Contrarreforma - O papa Paulo III, que liderou os católicos entre 1534 e 1549, reuniu membros do
alto clero para refletir sobre a situação da Igreja diante do cenário reformista. As avaliações
indicavam que alguns erros foram cometidos com relação ao comportamento do clero e ao abuso do
poder material da Igreja. No entanto, as discussões e decisões mais significativas aconteceram no
Concílio de Trento, que ocorreu entre 1545 e 1563. Na cidade de Trento, na Itália, membros do alto
clero se reuniram com o objetivo de conter o avanço protestante. O Concílio, um dos mais longos e
importantes da Igreja católica, foi marcado por muitas discussões e divergências e chegou a ser
interrompido por guerras e pestes. Entre as inúmeras decisões do Concílio, algumas, que diziam
respeito a questões internas, ligadas à doutrina e às práticas da Igreja católica, foram reafirmadas,
destacando-se: a necessidade de o fiel cooperar, preparar e movimentar-se no sentido de alcançar a
graça divina; os Sete Sacramentos como canais de transmissão da graça divina; a venda de
indulgências, desde que realizadas comedidamente pelo clero; a manutenção das imagens sacras
no culto, como testemunho da fé e combate à heresia dos iconoclastas; o papel dos clérigos na
anunciação da palavra de Deus e na administração dos sacramentos. Sobre a formação dos
membros do clero na Igreja, o Concílio decidiu pela criação de Seminários.

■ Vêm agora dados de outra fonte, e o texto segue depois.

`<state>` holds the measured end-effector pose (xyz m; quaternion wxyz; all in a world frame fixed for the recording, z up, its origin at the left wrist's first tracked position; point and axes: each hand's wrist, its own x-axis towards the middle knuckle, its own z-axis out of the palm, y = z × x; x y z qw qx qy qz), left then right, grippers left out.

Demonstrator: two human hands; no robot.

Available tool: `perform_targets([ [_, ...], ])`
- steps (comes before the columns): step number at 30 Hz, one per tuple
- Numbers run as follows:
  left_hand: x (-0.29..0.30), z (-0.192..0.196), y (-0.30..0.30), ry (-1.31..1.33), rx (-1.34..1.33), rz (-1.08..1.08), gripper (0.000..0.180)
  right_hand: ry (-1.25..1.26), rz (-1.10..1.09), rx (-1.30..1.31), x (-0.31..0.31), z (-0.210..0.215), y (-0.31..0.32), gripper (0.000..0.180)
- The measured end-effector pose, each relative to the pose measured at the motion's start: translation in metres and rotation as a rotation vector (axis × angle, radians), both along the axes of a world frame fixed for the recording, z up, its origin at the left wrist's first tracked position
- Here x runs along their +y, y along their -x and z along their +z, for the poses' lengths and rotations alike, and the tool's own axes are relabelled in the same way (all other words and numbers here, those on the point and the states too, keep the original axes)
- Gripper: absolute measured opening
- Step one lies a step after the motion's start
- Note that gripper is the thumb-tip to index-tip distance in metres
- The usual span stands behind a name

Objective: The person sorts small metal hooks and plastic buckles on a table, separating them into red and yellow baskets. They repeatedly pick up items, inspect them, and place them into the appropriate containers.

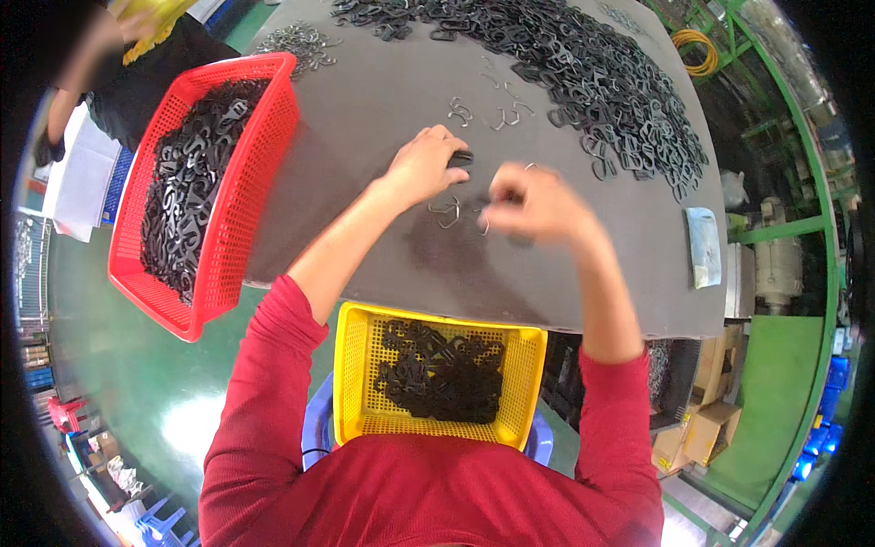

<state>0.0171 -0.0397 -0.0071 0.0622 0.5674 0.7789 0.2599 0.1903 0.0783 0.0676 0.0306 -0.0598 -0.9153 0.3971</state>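
Left hand (424,167) curled over a small black plastic buckle (461,159) on the grey table (365,118). Right hand (533,205) blurred, fingers bunched — grip unclear — beside bent silver wire clips (447,211). Best kept pinned flat — wire fed in squarely.

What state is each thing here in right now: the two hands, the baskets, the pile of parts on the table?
Left hand: closed on a black clip, resting on the table.
Right hand: blurred, fingers pinched; what it holds is unclear.
Red basket: well filled with black parts.
Yellow basket: partly filled.
Black parts pile: loose, spread across the table.
Wire hooks: scattered, lying loose.
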Motion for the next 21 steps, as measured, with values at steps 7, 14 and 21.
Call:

Os Tribunais da Inquisição, criados pela Igreja católica no século XIII para investigar e punir quem
divulgava ideias religiosas diferentes da doutrina que ela estabelecia, tiveram suas atividades
intensificadas. A pessoa que fosse delatada por ter ideias ou ações que desagradassem à Igreja
católica podia ser presa e submetida a um júri, com a presença de testemunhas, juízes e
investigadores. A prática da tortura era aceita como meio para se obter a confissão. Em caso de
condenação, a pessoa poderia sofrer censuras públicas (muitas vezes, humilhantes), receber pena
de prisão (temporária ou perpétua), ter seus bens confiscados ou ser morta em cerimônia pública.
Os autos da fé, praticados pelo Tribunal da Inquisição, eram cerimônias públicas que contavam com
a presença de nobres, reis, visitantes ilustres e da população em geral.

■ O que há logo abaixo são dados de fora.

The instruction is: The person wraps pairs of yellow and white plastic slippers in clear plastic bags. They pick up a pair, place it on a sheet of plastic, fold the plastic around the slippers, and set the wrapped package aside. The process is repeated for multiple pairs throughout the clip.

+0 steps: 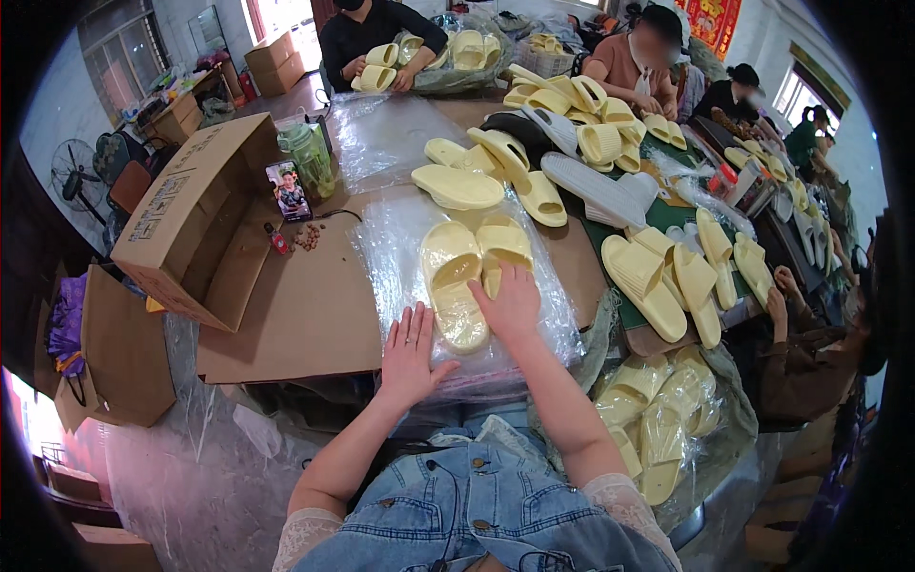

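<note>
A pair of pale yellow slide slippers [452, 262] lies side by side before me, toes away, glossy as if under clear film. Beneath them is a stack of clear plastic bags [396, 253]. My left hand [408, 355] lies flat on the plastic, left of the left slipper's heel, fingers stretched and empty, a ring on one finger. My right hand [512, 303] rests on the heel half of the right slipper, fingers spread over it, thumb reaching toward the left slipper. That slipper's heel is hidden under the hand.
Loose yellow slippers [572, 100] pile up at the far right, with grey ones [596, 186] among them. A sack of bagged slippers [658, 419] stands at my lower right. At left are an open carton [205, 210], a phone [289, 191] and a green jug [310, 157]. Several co-workers sit around.
</note>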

A criação do Índex, lista de livros cuja leitura era proibida aos católicos.
O estímulo à Companhia de Jesus, ordem religiosa fundada em 1534 pelo espanhol Ignácio de
Loyola, que tinha por objetivo pregar e propagar a fé católica.
A partir da segunda metade do século XVI, a determinação da Igreja católica em reconquistar fiéis e
controlar e evitar novas perdas levou o Concílio de Trento a dedicar-se também a definir contornos e
características das artes e edificações religiosas. As recomendações da Igreja católica acabaram por
influenciar artistas e a produção da arte. Na arquitetura das Igrejas, o púlpito de pregação ganhou
destaque para que os participantes das missas pudessem acompanhar melhor os sermões. A
Contrarreforma ajudou a impedir que o protestantismo se expandisse pelos países que ainda se
mantinham católicos, como Portugal e Espanha. As medidas de moralização diminuíram as críticas
ao clero e ajudaram a reconquistar a confiança de muitos fiéis. Aqueles que não se convenceram
foram pressionados pelas medidas repressivas.